Richard Wilson, the compere, was a short, hairy, geezer-ish comedian from Kent. Almost immediately, he identified a bunch of Brookes students at the front as the 'victims' for the evening, and set about ridiculing their degrees. These guys were in for a tough night. Wilson is rarely screamingly funny, but he's relaxed, confident and engaging.
The first main act was Duncan Oakley, a tall, bearded, slightly lost looking chap. He wasn't a great advert for the lifestyle of the touring stand-up. He described how he'd recently split up from his partner, and had been living in his camper van. The van was starting to get a bit smelly, he told us. Oakley's approach is to jabber away in a breathless stream of conciousness, delivering dreadful puns and snippets of sex and swearing. He often sounds like a man trying to get in a few extra insults before he gets punched in the mouth. I thought he was a bit old for some of his material, which was often rude in a slightly schoolboy-ish way.
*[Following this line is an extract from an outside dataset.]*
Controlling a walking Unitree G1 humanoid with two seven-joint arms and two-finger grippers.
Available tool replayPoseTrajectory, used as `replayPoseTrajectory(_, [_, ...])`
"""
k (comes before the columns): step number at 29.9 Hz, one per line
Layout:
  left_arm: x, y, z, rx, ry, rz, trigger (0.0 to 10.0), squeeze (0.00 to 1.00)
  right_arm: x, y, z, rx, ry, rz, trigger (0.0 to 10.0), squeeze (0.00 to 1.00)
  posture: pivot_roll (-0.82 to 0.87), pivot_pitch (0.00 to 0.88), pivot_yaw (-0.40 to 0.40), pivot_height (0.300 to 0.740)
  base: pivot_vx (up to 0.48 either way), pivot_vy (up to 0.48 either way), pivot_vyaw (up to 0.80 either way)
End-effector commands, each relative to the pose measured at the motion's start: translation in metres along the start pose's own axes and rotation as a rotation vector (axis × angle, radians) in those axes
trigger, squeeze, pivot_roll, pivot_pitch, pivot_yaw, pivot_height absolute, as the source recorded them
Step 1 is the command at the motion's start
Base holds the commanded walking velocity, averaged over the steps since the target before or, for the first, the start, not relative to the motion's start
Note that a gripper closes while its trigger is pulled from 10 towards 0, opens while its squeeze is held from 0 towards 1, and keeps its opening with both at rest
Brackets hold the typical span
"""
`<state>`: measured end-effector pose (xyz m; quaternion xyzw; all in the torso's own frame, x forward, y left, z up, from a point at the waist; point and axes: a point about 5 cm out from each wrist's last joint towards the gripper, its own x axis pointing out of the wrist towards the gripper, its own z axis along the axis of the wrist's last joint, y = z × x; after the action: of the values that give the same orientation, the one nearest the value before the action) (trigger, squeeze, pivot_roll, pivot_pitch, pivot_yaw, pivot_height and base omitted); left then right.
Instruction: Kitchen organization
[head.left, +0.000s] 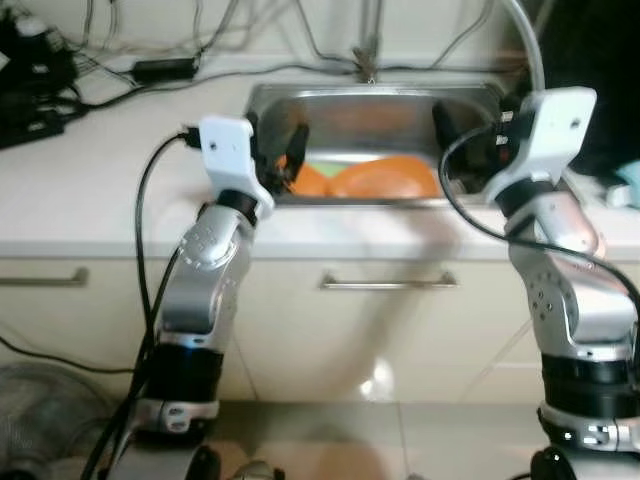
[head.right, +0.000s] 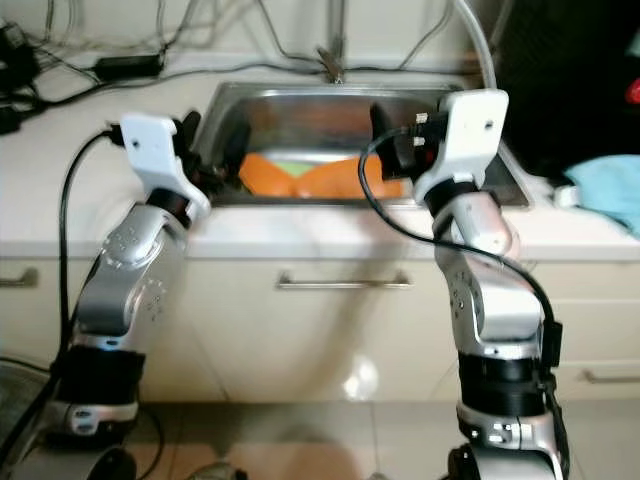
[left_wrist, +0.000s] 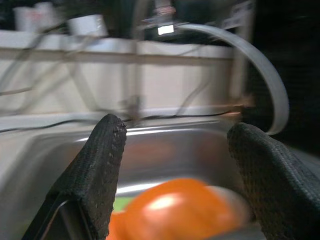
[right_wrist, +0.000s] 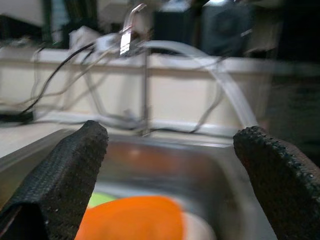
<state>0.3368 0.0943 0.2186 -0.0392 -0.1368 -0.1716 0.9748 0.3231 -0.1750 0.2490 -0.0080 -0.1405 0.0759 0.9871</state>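
A steel sink (head.left: 370, 118) is set into the white counter in front of me. In it lie orange dishes (head.left: 385, 180) overlapping each other, with a bit of green (head.left: 322, 165) behind them. My left gripper (head.left: 287, 152) hangs open over the sink's left rim; the left wrist view shows its fingers (left_wrist: 100, 165) spread wide with an orange dish (left_wrist: 175, 210) below. Over the right rim my right gripper (head.left: 455, 135) is open too, nothing between its fingers (right_wrist: 70, 170), looking down at the orange dish (right_wrist: 130, 217) and a green patch (right_wrist: 100, 199).
A faucet (head.left: 368, 55) stands behind the sink, and a clear hose (head.left: 530, 50) arcs at its right. Cables and a black adaptor (head.left: 165, 68) lie on the counter at the back left. A blue cloth (head.right: 610, 190) rests at far right. A drawer handle (head.left: 388, 284) is below.
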Motion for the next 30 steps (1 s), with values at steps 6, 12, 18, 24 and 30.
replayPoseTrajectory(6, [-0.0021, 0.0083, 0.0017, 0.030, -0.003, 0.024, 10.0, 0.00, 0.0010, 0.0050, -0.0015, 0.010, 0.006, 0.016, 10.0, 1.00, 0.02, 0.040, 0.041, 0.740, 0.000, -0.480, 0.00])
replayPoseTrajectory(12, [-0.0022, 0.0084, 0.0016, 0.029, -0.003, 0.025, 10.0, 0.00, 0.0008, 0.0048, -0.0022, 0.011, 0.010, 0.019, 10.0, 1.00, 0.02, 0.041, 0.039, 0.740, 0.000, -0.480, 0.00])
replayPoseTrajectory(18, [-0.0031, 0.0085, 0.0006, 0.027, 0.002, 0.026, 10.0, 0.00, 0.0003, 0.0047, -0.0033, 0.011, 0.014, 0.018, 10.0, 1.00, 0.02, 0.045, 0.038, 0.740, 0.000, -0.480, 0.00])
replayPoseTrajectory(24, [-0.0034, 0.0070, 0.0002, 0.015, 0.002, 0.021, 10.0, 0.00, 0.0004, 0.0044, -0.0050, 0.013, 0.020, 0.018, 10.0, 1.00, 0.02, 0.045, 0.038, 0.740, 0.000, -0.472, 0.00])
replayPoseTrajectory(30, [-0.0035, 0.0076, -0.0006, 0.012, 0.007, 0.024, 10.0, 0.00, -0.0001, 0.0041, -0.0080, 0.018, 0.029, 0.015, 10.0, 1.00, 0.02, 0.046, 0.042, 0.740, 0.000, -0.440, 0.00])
When Stewart Black came on, he looked really nervous and uncomfortable. Pale, skinny, and drawn, with a strong West Country accent, he looks almost too fragile to be doing stand-up. At first, I didn't think he was going to find his rhythm, but when he got going he had some really quality jokes and routines, and was probably the funniest act of the evening. His best bits were about sex, particularly his impression of Sting being dragged off his wife during a seven hour tantric session.
Michael Smiley used to be the skinny, bald-headed 'Tyres' in Spaced, and before that, I think he appeared as the resident raver on programmes like The Word. He looks really different now – paunchy, with an uncared-for floppy fringe and scraggy beard. But the accent's the same – strong, gobstopper-in-the-mouth Ulster. There's someone else from Northern Ireland in the crowd, and this starts Smiley off talking about Catholics and Prods, Belfast mothers, thick DUP Mps, and the North Belfast Zoo. His best joke was about a fellow ex-pat, a protestant unionist living with his posh wife in Hampstead, who decides on the 11th July to burn an effigy of the pope on his barbecue and have his own Orange order march down to Blockbuster videos.
But then everything changes. A posh girl near the front says something out of turn to her boyfriend, and Smiley is on her like a shot. He asks her to repeat herself, and the girl brazenly tells him she doesn't find him very funny. Smiley, clearly rattled, is really horrible back to her, offensive, personal, and misogynist. It wasn't very nice at all, like the whole class struggle in miniature, the toff all sneering and arrogant, the prole hateful and bitter. Although Smiley was less funny after this spat, I have to admit that the episode suited the agreeably edgy mood of the evening.